DIRECTIONS:
Scan the entries below and return each line that contains "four".

Data records:
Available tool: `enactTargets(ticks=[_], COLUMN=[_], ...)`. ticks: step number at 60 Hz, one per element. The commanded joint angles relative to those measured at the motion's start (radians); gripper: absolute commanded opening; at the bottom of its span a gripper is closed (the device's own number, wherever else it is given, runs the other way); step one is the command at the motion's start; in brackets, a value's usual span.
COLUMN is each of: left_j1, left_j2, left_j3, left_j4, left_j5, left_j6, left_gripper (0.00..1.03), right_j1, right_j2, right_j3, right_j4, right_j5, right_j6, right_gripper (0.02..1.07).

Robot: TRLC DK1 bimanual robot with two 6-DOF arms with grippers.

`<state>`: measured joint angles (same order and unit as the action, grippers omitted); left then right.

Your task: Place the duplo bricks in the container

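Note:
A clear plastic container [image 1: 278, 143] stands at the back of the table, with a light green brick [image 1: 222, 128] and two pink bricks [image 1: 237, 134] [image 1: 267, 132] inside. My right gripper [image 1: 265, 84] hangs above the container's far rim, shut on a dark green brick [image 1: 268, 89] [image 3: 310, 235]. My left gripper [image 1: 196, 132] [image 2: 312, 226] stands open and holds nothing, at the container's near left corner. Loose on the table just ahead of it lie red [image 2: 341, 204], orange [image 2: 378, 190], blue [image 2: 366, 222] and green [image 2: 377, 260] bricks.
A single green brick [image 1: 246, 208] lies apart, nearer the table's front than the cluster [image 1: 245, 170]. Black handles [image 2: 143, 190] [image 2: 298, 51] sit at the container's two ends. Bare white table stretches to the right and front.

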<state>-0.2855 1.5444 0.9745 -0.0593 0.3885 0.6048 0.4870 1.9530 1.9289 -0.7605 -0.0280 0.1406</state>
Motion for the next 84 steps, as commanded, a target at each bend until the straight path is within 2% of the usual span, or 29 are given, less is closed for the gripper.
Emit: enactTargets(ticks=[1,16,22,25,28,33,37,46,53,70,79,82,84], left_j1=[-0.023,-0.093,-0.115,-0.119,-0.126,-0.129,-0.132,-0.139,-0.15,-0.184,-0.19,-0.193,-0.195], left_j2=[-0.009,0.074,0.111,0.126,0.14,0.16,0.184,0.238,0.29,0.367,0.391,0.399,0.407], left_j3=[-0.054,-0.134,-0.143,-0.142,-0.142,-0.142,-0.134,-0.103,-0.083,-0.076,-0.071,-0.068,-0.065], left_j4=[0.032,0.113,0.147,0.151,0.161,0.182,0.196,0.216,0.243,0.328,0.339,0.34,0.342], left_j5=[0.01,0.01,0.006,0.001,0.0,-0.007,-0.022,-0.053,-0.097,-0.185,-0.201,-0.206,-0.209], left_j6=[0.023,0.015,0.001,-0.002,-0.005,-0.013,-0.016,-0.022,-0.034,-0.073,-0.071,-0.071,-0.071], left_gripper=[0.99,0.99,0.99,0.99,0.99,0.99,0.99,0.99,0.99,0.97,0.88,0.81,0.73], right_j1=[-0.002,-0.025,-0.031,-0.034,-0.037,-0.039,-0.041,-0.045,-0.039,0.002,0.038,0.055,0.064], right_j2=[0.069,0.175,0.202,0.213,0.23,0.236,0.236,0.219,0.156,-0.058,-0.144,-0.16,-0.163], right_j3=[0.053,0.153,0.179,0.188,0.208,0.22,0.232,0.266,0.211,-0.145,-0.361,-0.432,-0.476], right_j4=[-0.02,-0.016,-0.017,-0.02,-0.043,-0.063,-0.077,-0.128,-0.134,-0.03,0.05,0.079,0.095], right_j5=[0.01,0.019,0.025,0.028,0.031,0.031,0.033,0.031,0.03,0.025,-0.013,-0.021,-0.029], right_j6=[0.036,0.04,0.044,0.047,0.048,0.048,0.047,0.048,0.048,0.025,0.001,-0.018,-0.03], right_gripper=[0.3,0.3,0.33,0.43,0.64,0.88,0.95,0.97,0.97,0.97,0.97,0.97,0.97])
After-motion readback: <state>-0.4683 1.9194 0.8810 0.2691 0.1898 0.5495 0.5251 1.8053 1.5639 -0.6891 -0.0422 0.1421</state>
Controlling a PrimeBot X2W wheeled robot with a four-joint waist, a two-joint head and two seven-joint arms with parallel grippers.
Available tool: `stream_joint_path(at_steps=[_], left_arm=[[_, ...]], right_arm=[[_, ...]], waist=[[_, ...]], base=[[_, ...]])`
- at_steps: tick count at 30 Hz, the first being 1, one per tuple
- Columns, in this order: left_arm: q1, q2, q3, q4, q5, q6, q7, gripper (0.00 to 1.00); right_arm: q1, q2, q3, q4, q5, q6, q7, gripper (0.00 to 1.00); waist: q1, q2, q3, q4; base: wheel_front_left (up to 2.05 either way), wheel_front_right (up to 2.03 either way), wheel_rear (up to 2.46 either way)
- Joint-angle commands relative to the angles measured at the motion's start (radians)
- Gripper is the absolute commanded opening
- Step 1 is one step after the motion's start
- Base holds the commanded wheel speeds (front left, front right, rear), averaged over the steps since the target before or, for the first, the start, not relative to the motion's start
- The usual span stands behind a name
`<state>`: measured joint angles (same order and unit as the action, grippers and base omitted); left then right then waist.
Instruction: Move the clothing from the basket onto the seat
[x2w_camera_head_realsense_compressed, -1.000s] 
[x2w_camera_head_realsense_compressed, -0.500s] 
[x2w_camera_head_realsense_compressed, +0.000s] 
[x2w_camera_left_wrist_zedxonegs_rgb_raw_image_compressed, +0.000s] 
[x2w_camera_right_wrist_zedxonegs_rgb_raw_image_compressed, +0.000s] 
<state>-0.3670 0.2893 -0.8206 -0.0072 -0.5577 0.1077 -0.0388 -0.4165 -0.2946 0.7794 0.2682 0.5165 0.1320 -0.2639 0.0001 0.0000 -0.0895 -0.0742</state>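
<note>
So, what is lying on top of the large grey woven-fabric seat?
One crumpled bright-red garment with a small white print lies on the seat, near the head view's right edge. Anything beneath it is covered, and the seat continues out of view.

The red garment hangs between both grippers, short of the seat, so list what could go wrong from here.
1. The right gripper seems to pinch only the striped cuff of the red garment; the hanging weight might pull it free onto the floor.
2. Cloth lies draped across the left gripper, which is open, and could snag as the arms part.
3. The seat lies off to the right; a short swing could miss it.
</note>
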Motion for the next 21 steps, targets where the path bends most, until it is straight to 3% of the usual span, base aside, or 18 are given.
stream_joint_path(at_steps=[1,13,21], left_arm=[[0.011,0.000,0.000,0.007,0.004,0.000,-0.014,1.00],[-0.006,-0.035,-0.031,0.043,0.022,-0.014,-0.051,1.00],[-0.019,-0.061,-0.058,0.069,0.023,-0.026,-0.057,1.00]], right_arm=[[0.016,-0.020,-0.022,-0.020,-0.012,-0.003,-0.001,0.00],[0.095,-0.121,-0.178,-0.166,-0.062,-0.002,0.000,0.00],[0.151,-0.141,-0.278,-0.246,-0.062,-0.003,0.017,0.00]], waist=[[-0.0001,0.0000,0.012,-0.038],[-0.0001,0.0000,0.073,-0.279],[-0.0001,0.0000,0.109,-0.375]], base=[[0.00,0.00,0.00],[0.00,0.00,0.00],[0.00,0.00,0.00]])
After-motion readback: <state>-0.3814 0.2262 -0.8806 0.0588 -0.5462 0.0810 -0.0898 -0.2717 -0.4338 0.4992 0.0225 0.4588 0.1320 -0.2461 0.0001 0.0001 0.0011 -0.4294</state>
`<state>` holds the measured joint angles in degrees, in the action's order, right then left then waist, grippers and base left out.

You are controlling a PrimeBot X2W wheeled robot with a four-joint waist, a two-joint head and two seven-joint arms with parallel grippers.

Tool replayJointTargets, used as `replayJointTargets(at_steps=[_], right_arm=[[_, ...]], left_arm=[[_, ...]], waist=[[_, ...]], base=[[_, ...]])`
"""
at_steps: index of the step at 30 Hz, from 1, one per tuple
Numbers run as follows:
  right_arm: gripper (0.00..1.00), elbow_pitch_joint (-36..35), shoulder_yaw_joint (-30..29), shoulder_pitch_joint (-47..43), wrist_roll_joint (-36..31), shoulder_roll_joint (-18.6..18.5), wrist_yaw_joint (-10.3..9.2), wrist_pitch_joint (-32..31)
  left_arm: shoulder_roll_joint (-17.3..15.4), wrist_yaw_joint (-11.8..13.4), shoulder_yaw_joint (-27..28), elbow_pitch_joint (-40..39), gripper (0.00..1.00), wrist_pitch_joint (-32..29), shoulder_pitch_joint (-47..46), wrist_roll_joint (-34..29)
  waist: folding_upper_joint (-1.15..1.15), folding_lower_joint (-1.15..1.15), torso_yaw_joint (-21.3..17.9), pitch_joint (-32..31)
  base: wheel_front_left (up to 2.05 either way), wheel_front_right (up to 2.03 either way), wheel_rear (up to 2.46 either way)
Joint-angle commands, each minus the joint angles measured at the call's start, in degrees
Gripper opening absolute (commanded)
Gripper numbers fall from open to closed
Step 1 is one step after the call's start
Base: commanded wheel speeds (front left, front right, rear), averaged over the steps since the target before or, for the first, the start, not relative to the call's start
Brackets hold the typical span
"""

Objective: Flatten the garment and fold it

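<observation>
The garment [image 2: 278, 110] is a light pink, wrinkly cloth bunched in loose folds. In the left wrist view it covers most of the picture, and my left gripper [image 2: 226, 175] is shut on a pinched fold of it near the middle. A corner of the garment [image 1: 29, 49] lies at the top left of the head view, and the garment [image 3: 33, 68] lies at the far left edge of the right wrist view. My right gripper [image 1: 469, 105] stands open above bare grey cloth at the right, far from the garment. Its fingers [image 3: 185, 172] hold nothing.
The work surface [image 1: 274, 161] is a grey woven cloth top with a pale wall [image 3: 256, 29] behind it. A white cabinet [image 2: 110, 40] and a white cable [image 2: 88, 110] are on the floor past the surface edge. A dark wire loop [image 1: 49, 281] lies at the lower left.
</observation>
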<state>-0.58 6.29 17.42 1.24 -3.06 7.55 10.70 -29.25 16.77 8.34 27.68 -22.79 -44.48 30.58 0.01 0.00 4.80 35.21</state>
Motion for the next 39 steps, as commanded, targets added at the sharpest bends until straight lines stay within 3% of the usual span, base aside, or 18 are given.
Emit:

ANSWER BOX:
Controlling a PrimeBot X2W wheeled robot with a four-joint waist, a two-joint head and two seven-joint arms with parallel grippers.
You are controlling a PrimeBot X2W wheeled robot with a four-joint waist, a two-joint head and two seven-joint arms with parallel grippers.

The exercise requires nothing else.